## [Problem statement]
Repeat the data in full. Every line must match.

====== Provided records ======

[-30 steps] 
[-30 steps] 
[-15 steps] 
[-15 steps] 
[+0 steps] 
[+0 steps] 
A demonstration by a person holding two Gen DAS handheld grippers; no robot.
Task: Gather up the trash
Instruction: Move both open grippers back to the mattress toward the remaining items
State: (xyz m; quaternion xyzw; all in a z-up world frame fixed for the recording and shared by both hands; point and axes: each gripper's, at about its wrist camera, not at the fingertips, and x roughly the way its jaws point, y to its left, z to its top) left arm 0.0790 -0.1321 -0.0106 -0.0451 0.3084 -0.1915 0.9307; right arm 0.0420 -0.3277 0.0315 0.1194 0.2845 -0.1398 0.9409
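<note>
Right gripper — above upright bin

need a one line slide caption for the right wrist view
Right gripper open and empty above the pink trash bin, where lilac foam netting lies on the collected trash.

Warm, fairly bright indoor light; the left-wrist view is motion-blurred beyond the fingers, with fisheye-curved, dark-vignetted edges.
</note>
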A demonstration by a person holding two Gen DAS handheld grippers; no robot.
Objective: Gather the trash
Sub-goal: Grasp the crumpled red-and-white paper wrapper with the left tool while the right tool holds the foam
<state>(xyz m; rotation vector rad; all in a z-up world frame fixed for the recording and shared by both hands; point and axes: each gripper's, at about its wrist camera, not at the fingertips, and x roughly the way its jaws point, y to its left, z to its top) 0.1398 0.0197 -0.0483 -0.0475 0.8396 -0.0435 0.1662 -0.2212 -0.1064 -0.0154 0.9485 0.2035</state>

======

## [Result below]
[-30 steps] 
[-30 steps] 
[-15 steps] 
[-15 steps] 
[+0 steps] 
[+0 steps] 
A demonstration by a person holding two Gen DAS handheld grippers; no robot.
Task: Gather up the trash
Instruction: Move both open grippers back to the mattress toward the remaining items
State: (xyz m; quaternion xyzw; all in a z-up world frame fixed for the recording and shared by both hands; point and axes: each gripper's, at about its wrist camera, not at the fingertips, and x roughly the way its jaws point, y to its left, z to its top) left arm 0.0790 -0.1321 -0.0106 -0.0451 0.3084 -0.1915 0.9307; right arm 0.0420 -0.3277 0.0315 0.1194 0.2845 -0.1398 0.9409
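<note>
Right gripper — above upright bin

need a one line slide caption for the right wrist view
Right gripper open and empty above the pink trash bin, where lilac foam netting lies on the collected trash.

Warm, fairly bright indoor light; the left-wrist view is motion-blurred beyond the fingers, with fisheye-curved, dark-vignetted edges.
</note>
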A demonstration by a person holding two Gen DAS handheld grippers; no robot.
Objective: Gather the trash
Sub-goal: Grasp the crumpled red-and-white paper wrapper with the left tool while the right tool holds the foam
<state>(xyz m; rotation vector rad; all in a z-up world frame fixed for the recording and shared by both hands; point and axes: each gripper's, at about its wrist camera, not at the fingertips, and x roughly the way its jaws point, y to its left, z to its top) 0.1398 0.0197 -0.0483 -0.0475 0.8396 -0.0435 0.1662 -0.2212 -0.1064 -0.0154 0.9485 0.2035</state>

Nothing further is needed for this exercise.